Harris County is home to Houston and borders Trinity Bay. It also has “the highest population density along the Gulf Coast and, as located in the subtropics, may face a disproportionally large increase in heat waves and [tropical cyclones] in a warming climate,” authors wrote.
The area also made national headlines in February 2021 when a winter storm knocked out the state’s electric grid operator and millions went without access to electricity. Texas is unique in that the state operates its own power grid, unlike the rest of the contiguous U.S. which relies on two separate grids: the Eastern and Western Interconnections.

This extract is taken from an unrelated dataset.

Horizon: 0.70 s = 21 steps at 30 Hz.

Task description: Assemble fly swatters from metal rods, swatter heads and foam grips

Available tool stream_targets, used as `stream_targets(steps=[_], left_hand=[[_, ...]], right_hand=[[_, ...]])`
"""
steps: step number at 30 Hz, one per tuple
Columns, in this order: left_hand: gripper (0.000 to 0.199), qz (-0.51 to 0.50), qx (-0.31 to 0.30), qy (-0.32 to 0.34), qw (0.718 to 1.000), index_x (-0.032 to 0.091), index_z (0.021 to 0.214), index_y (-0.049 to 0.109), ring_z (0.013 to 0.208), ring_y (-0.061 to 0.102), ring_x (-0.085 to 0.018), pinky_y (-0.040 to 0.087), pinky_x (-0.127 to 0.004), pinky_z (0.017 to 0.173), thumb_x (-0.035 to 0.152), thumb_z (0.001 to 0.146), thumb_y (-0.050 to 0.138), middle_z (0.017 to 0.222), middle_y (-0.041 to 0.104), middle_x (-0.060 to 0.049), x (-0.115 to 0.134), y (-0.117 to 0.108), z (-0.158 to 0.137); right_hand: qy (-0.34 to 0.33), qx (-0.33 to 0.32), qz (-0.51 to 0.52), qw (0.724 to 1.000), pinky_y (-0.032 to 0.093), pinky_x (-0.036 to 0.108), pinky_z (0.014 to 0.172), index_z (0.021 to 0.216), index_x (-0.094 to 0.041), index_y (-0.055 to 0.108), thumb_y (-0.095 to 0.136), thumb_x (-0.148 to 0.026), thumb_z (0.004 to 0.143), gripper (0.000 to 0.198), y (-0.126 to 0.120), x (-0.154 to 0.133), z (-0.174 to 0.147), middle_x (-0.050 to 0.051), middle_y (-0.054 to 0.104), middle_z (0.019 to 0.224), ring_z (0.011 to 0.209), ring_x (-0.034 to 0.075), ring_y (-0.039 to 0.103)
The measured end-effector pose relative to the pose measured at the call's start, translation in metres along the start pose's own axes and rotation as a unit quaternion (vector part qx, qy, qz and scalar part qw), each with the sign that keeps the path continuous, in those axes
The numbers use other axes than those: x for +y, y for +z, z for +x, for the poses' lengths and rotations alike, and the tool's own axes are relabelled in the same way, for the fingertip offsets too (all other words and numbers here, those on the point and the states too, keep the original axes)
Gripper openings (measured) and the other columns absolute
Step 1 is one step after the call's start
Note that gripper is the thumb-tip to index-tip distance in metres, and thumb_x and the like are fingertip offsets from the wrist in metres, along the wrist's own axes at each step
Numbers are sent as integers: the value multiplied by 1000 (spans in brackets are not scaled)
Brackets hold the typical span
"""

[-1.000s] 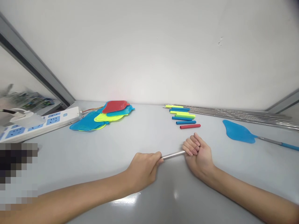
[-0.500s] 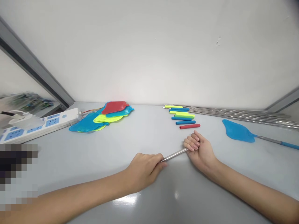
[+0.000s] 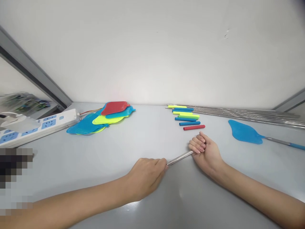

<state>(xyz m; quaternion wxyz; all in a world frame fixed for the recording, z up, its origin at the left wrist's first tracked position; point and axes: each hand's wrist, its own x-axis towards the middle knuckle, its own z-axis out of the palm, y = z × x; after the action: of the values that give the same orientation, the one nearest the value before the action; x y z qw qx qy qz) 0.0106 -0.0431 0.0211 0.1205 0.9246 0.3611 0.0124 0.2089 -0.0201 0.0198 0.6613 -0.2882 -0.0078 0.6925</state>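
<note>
A silver metal rod (image 3: 180, 157) with ring-like steps near its left end slants between my two hands above the grey table. My left hand (image 3: 147, 175) is closed around the left end, back of the hand up, its thumb mostly hidden. On the other end, my right hand (image 3: 206, 155) is closed with the fingers curled over and the fingernails showing. Just beyond the right hand lies a red tube (image 3: 194, 127), with several blue and yellow tubes behind it. To the right rests a blue fly swatter (image 3: 246, 132) with a metal shaft and blue grip.
Red, blue and yellow swatter heads (image 3: 114, 108) lie overlapped at the back left. A white power strip (image 3: 57, 121) with a plug and adapter stands left of them. Several long metal rods (image 3: 238, 114) lie along the wall at the back right.
My left hand has rolled so that its thumb has gone mostly out of sight. Both hands still grip the rod; the view has shifted slightly.
</note>
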Motion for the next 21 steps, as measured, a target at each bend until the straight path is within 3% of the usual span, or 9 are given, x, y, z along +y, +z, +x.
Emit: stream_targets(steps=[9, 21], left_hand=[[21, -134, 2, -24, 991, 20, 66, 24, 42, 30, -10, 24, -20, 44, 22, 86, 18, 52, 34, 5, -6, -5, 3], [18, -116, -9, 2, 993, 20, 67, 26, 43, 31, -10, 25, -20, 45, 19, 84, 21, 53, 38, 5, -6, -5, 2]], right_hand=[[-48, 35, 30, 998, 22, 17, 29, 52, -17, 23, 43, -14, 76, 31, 1, 8, -14, -8, 16, 42, 32, 4, 19], [-59, 37, 18, 997, 21, 16, 28, 52, -17, 25, 45, -17, 76, 32, 2, 12, -13, -9, 16, 41, 32, 4, 18]])
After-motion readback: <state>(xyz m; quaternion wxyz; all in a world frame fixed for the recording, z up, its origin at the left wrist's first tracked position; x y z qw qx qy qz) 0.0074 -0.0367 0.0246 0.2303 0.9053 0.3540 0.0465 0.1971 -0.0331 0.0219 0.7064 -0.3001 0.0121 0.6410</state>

Researchers modeled recovery scenarios based on past hurricanes Harvey (2017) and Ike (2008). They found residents living in rural areas face a greater risk of extended power outages.
Current practices involve mostly burying lines at random, Lin explained. But more strategic burying can improve efficiency and better reduce risk.
Based on the findings, city planners can also identify which residents are at greater risk of hurricane heat-wave power outages and better target interventions. Researchers stressed the importance of increased collaboration among climate modelers, engineers and city planners to better protect the nearly 30 percent of U.S. residents who live in coastal regions.
“Climate can drive multiple hazards with compound effects that we don’t understand, and that may be new to us in the future,” Lin noted. “Considering this kind of compounding of multiple climate hazards and infrastructure vulnerability is an important direction both for the research community and for decision-making.”
The team hopes to scale up the analysis to whole states in the future.